I didn't see it anywhere else, and I thought it might be an interesting question to ask... why did you first choose to have a rat for a pet? Your very first one. For me for example, I wanted a smaller pet that the kids could handle, thought about hamsters, but then decided on rats. I thought I'd give them a try because I remembered a pair of hairless rats I use to take of for the teacher in 5th grade. They were pretty cool, and loving too, ^ ^. So here I am and love it btw! Whats your behind the scenes story?


----------



## glindella (Sep 9, 2007)

*Re: Why Rats? ='(.)'= hehehe*

I saw them in a pet store and fell in love. My sister got a hamster (Vito, the most amazing hamster ever) and my mom said I could get something too. She wasn't crazy about having rats in her house but she fell in love with them too


----------



## renay (May 30, 2007)

*Re: Why Rats? ='(.)'= hehehe*

My first pair ever were an impulse buy for all of the wrong reasons, i loved them the minute i saw them, but like too many people i didn't research them BEFORE getting them, a lot of people think that rats are low maintenance because of the poor care they're given at pet stores, and that contributes to how easy it is to buy them on impulse, anyway, my rats now are a mixture of rescues and pet store buys, you always learn from your mistakes.


----------



## jellybeanqueen (Sep 6, 2007)

*Re: Why Rats? ='(.)'= hehehe*

well, my parrot died a few months ago, and i decided it was time for another pet. (i've always had some sort of pet since i was 8...half my life!)
i've had hamsters several times before, but they didn't really enjoy being handled and seemed to sleep way too much. 
my whole family EXCEPT me is allergic to cats so that was a no go.
dogs would be too much trouble, what with walking and all ( i actually have a dog, but she lives with my sister), so i browsed around and found that RATS would be great pets.
thus, after spending weeks convincing my mother and reading all about rat care, i got my very first pair.
and i can safely say i LOVE them and always want to own rats from now on. =)


----------



## yashu (Sep 14, 2007)

*Re: Why Rats? ='(.)'= hehehe*

I like them, because they are the outcasts, the unwanted, the ignored, the ridiculed, the feared... just like me.

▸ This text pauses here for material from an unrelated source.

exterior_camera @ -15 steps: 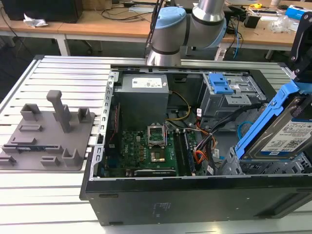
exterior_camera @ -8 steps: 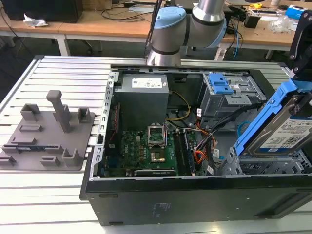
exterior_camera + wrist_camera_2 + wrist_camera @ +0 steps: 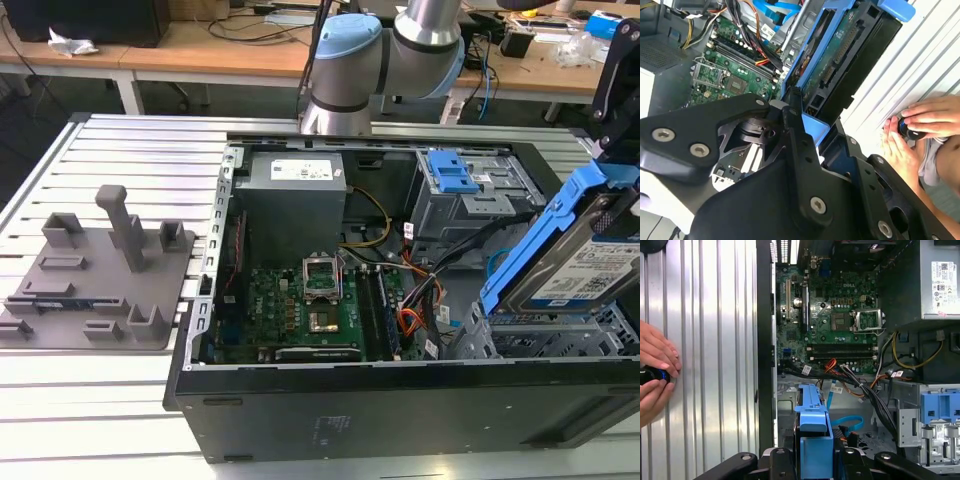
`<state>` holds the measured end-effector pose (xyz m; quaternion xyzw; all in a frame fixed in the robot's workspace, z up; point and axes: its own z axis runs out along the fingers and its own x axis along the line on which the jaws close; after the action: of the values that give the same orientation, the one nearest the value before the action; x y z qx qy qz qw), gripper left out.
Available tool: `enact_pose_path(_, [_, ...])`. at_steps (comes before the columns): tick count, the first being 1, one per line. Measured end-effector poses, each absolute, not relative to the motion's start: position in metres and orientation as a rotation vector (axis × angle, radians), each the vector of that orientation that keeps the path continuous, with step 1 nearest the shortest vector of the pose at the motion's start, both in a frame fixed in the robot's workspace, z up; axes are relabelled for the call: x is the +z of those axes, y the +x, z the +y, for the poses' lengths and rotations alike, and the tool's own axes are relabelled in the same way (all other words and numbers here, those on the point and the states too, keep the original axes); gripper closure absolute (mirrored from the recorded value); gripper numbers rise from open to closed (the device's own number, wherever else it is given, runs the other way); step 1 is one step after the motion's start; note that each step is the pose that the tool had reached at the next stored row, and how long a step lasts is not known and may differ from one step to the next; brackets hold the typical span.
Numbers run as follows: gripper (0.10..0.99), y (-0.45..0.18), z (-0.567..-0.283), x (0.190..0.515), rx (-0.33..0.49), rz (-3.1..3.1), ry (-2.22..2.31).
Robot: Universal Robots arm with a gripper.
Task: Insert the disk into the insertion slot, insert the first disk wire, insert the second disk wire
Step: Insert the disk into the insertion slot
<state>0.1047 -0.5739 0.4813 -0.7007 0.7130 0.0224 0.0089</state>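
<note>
The disk, a silver drive with a white label in a bright blue frame, hangs steeply tilted at the exterior view's right. Its lower end is just above the insertion slot, a perforated silver cage in the open case's near right corner. My gripper is shut on the disk's upper end. Both wrist views show the fingers clamping the blue frame. The first disk wire, a red-orange-black bundle, lies loose beside the cage. The second disk wire, light blue, curls on the case floor.
The open black computer case lies on a slatted metal table, with a motherboard, a power supply and a blue-latched upper bay. A grey fixture plate sits left. A person's hands hold a small dark device outside the case.
</note>
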Motion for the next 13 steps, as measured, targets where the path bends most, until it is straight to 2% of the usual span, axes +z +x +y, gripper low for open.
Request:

I hate dogs, and am allergic to cats, actually both dogs and cats, but since I hate dogs it was a non-issue. 

Rats, they are as smart as dogs or kittens, they are ever so cute, they display the full range of human emotion in their actions and behavior. Rats stick together, they help each other. They are social animals just like we are.

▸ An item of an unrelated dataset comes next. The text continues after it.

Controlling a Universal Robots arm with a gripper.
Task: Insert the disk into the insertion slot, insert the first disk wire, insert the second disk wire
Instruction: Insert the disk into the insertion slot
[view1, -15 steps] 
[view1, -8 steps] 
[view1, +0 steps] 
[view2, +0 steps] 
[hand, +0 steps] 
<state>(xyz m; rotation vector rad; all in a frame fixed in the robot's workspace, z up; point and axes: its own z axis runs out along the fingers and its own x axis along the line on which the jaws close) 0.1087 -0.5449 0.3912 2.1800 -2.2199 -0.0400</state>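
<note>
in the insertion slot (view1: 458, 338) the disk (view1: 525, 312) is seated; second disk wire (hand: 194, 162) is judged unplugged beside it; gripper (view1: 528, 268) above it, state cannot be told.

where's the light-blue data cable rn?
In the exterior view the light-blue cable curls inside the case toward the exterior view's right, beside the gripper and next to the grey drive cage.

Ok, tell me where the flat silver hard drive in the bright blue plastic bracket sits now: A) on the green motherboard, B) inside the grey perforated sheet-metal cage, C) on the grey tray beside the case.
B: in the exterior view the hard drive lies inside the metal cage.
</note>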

The feeling of responsibility in keeping rats, is something that gives me pleasure. Their lives entirely depend on us, unlike other domesticated pets that can live in the wild, domesticated rats are OUR creation... Rats embody the human spirit of taming the wild and pushing back nature, contrasted with the endurance of their wild cousins, with the fragility of what we create for ourselves.

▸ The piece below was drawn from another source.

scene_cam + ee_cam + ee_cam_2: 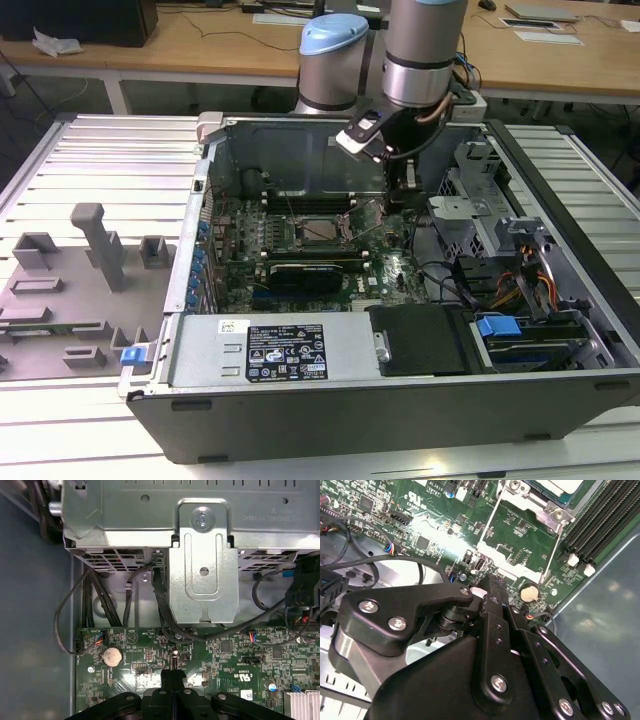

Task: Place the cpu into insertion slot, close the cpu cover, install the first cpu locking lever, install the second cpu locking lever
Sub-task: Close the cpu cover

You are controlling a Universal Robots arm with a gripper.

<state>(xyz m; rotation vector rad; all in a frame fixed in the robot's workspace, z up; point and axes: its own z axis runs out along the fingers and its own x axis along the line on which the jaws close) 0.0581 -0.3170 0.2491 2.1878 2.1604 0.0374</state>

The question of whether there exists a "god" is all a matter of perspective. If one were able to ask one of our rats if there is a "god", they would point their little hands towards us.


----------



## simbakitten (Oct 10, 2007)

*Re: Why Rats? ='(.)'= hehehe*

i got my first rat (well trying!lol) because of this mouse tht my cat brought in i thought it was soooo sweet. but i thought only if it was bigger and smarter...i was thinking about it a few days later and i suddenly thought of this rat that one of my friends had then it came to me... AH HA A RAT! i red up on them and the more i saw them and red about them the more i fell inlove with the idea.i felt so sorry for them because all thepoeple i talked to said ew there gross they should be snakefood etc.they were so unwanted and that mede me love them!


----------



## Holly (Dec 31, 2006)

*Re: Why Rats? ='(.)'= hehehe*

I put a lot of research into finding out ~exactly~ what the right pet would be for me. When I first brought Gregor Samsa Rat home, we immediately fell in love!


----------



## New2rats (Oct 4, 2007)

*Re: Why Rats? ='(.)'= hehehe*

Umm, we don't fear you Yashu, lol, nice stories.


----------



## zimmyzam (Sep 9, 2007)

*Re: Why Rats? ='(.)'= hehehe*

I'd been on the usuall teen ferret bregade. I wanted a ferret-they were big, liked to play, and just so darn cute. But I'd gotten grounded for asking so much, even after they told me that the second I moved out I could get one but never in their house. So, poor me.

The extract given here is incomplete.